→ **WORK TO BE COMPLETED**
Could you repeat the whole listing below exactly as it stands?

→ **SOURCE DATA**
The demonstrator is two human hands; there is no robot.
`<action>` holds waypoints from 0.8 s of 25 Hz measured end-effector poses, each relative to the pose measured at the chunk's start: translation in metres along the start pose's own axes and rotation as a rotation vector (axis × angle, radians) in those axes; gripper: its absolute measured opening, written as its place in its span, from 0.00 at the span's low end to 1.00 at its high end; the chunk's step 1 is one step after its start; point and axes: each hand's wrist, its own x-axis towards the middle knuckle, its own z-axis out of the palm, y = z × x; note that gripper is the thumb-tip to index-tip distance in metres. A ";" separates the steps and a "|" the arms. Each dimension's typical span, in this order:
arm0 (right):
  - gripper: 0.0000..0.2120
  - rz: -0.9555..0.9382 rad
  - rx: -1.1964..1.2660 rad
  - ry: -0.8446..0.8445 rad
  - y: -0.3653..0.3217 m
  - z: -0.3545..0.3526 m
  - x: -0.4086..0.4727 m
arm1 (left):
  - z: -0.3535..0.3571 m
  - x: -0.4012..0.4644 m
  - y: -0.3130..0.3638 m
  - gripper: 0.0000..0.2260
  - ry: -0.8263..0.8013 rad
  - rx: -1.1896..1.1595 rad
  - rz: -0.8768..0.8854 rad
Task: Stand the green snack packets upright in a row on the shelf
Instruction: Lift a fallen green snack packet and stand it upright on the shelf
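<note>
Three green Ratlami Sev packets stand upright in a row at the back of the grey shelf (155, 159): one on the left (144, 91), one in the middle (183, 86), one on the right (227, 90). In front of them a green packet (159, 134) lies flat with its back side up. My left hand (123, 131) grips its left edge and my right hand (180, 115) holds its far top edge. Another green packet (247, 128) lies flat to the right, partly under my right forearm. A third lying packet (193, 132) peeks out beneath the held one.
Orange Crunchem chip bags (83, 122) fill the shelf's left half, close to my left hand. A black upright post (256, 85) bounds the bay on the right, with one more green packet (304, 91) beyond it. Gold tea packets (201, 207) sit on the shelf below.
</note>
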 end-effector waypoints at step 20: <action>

→ **COMPLETED TASK**
The demonstrator is two human hands; there is no robot.
`<action>` holds waypoints from 0.8 s of 25 Hz measured end-effector poses, each relative to the pose measured at the chunk's start: translation in metres along the start pose's own axes and rotation as a rotation vector (axis × angle, radians) in those axes; gripper: its absolute measured opening, written as its place in its span, from 0.00 at the span's low end to 1.00 at its high end; the chunk's step 1 is one step after its start; point and axes: each hand's wrist, its own x-axis towards the middle knuckle, its own z-axis out of the palm, y = z × x; note that gripper is the thumb-tip to index-tip distance in metres. A ";" separates the steps and a "|" the arms. Each dimension's typical span, in this order:
arm0 (right):
  - gripper: 0.0000..0.2120
  - rz: -0.9555..0.9382 rad
  - rx: -1.1964..1.2660 rad
  - ry: -0.8446..0.8445 rad
  - y: -0.3653..0.3217 m
  - z: -0.3545..0.3526 m
  - x: -0.4086..0.4727 m
arm1 (left):
  - z: -0.3535..0.3571 m
  - x: -0.4012..0.4644 m
  - y: -0.3130..0.3638 m
  - gripper: 0.0000..0.2260
  - ry: -0.8263..0.8013 rad
  - rx: -1.1896..1.1595 rad
  - rz: -0.8768..0.8854 rad
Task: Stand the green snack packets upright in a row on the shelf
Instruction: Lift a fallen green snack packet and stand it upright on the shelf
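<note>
Three green Ratlami Sev packets stand upright in a row at the back of the grey shelf (155, 159): one on the left (144, 91), one in the middle (183, 86), one on the right (227, 90). In front of them a green packet (159, 134) lies flat with its back side up. My left hand (123, 131) grips its left edge and my right hand (180, 115) holds its far top edge. Another green packet (247, 128) lies flat to the right, partly under my right forearm. A third lying packet (193, 132) peeks out beneath the held one.
Orange Crunchem chip bags (83, 122) fill the shelf's left half, close to my left hand. A black upright post (256, 85) bounds the bay on the right, with one more green packet (304, 91) beyond it. Gold tea packets (201, 207) sit on the shelf below.
</note>
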 end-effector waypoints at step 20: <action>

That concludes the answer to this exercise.